%pylab inline
import pandas as pd
Reading the examination data again:
df=pd.read_csv("data/examination.csv.gz",sep=";")
We create a smaller table that is easier to rewad for demonstration purposes.
subdf=df[['city','school_type',
'gender','level','points_written']].head(2)
We can concatenate two DataFrame
s, if we give a list containing DataFrame
s with the same number of columns to the pd.concat()
function.
In our example, we write the same DataFrame
two times under each other.
cdf=pd.concat([subdf,subdf])
cdf
The indices of the newly created table sill come form the original DataFrame
s.
cdf.loc[0]
We can make a new index, while also keeping the old ones.
cdf=pd.concat([subdf,subdf]).reset_index()
cdf
Or we could throw them away.
cdf=pd.concat([subdf,subdf]).reset_index(drop=True)
cdf
We can concatenate tables along the other axis as well.
df1=pd.DataFrame(np.ones((2,2)))
df2=pd.DataFrame(2*np.ones((2,2)))
pd.concat([df1,df2],axis=1)
Then, concat
uses the indices to copy the DataFrame
s next to each other.
df1=pd.DataFrame(np.ones((2,2)))
df2=pd.DataFrame(2*np.ones((2,2)),index=[3,4])
pd.concat([df1,df2],axis=1)
If we have a common identifier or columns with common values in two tables, it is possible to merge them. For example, we can take two columns from both tables, and we put those rows next to each other, where the value of these two columns is the same.
We omit those lines that do not have a pair in the other table.
We read a data series about cities downloaded from KSH.
h=pd.read_csv('data/settlements.csv')
h.head()
Let's plot the points achieved as a function of the city population.
We merge the two tables by assigning the row from the KSH data to each examination based on the name of the city.
mdf=df.merge(h,how='inner',
left_on='city',
right_on='Name')
mdf.head()
We exclude Budapest, beacuse it is too big.
mdf=mdf[mdf['city']!='Budapest']
We load seaborn for this plot.
import seaborn as sns
In the written examinations, bigger cities perform significantly better.
x,y='points_written','Population'
sns.jointplot(x=x, y=y, data=mdf,kind="kde", color="k")
But in the oral examination part, smaller places do better...
import seaborn as sns
x,y='points_oral','Population'
sns.jointplot(x=x, y=y, data=mdf,kind="kde", color="k",xlim=(0,60))
We can also merge two tables by using all of the rows from one table, and where the second table has no corresponding rows, we still leave the original row in the resulting table.
For example, we can look for cities where there has been no Physics exam in 2014 (or where it is not in our data).
First, we look for cities where there was an examination.
df14=df[df['year']==2014]
fizcit=df14[['city']].drop_duplicates().reset_index(drop=True)
fizcit.head()
Next, we look for all possible cities.
# város means city
allcit=h[h['Type']=='város'][
['Name']].reset_index(drop=True)
allcit.head()
Then, we merge them such that we keep all existing cities.

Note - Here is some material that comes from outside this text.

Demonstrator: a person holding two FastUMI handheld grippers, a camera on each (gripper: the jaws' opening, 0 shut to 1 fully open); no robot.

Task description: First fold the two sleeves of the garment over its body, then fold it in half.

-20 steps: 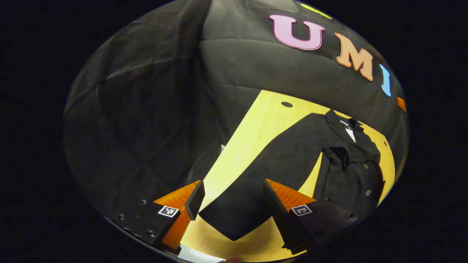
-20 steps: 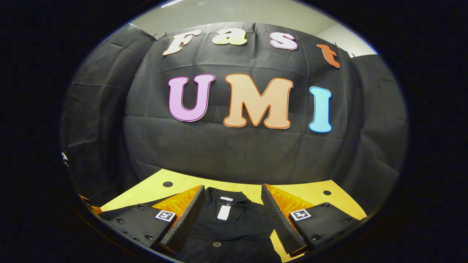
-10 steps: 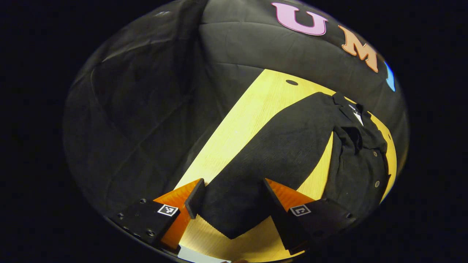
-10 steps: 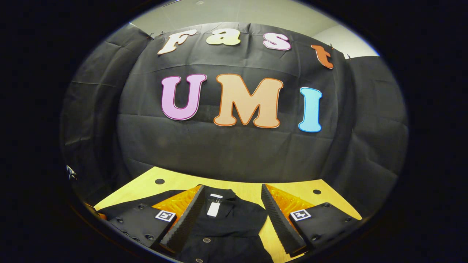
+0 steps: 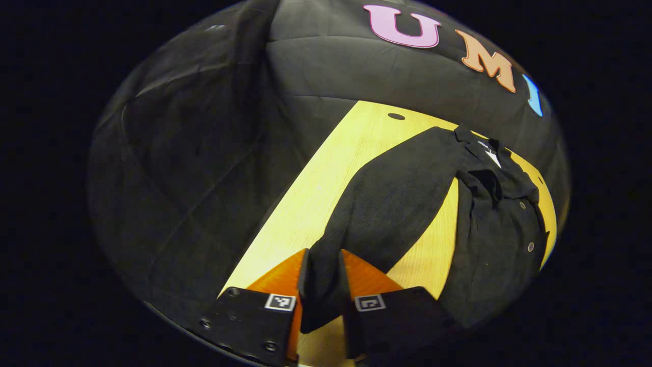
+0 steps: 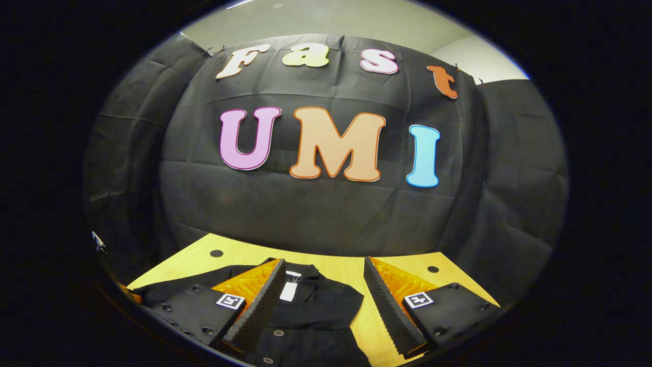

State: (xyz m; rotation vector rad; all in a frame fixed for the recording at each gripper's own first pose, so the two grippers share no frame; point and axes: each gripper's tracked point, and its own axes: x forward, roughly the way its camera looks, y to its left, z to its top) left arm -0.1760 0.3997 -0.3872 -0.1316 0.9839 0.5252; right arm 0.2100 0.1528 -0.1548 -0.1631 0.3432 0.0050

lj=allcit.merge(fizcit,how='left',right_on='city',
left_on='Name')
lj
We look for cities, where the value of the examination table is lacking.
lj[pd.isnull(lj['city'])]
We can only join on concrete values, we cannot use any transformation functions such as 'give me the rows where the absolute value of the x column in table A minus the absolute value of the y column of table B is less than 5'. Though this operation would be trivial in SQL. If we need such a thing, we have to turn to the package sqlite
.
If we have to took whether a character string is in the elements of a string columns:
df[df["city"].str.contains("Buda")].tail()['city']

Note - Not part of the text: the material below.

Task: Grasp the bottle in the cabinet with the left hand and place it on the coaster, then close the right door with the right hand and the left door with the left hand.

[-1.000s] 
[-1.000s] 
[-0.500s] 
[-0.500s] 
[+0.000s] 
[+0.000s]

If we want to use an arbitrary function to each and every element of a column, we can do it by using apply
. We write the function that we wany to use into the brackets after apply.
First we define a function that adds 1 to an arbitrary number:
def hozzaad(x):
return x+1
Then, we build houses.
h['Number of living units'].head()
h['Number of living units'].apply(hozzaad).head()
We can use apply
rowwise if we use the axis=1
keyword. For example, let us write a normalization function by hand, that divides a row by the sum of its elements. This function will be very slow!
def norm(sor):
return sor/sor.sum()
df[['points_written','points_oral']].apply(norm,axis=1).head()
We can easily rearrange our table even when we had only column-wise values. Now we want to have a look at the median of the points of the written examination for each county in each year.
df.pivot_table(values='points_written',
columns='year',
index='county',
aggfunc=np.median)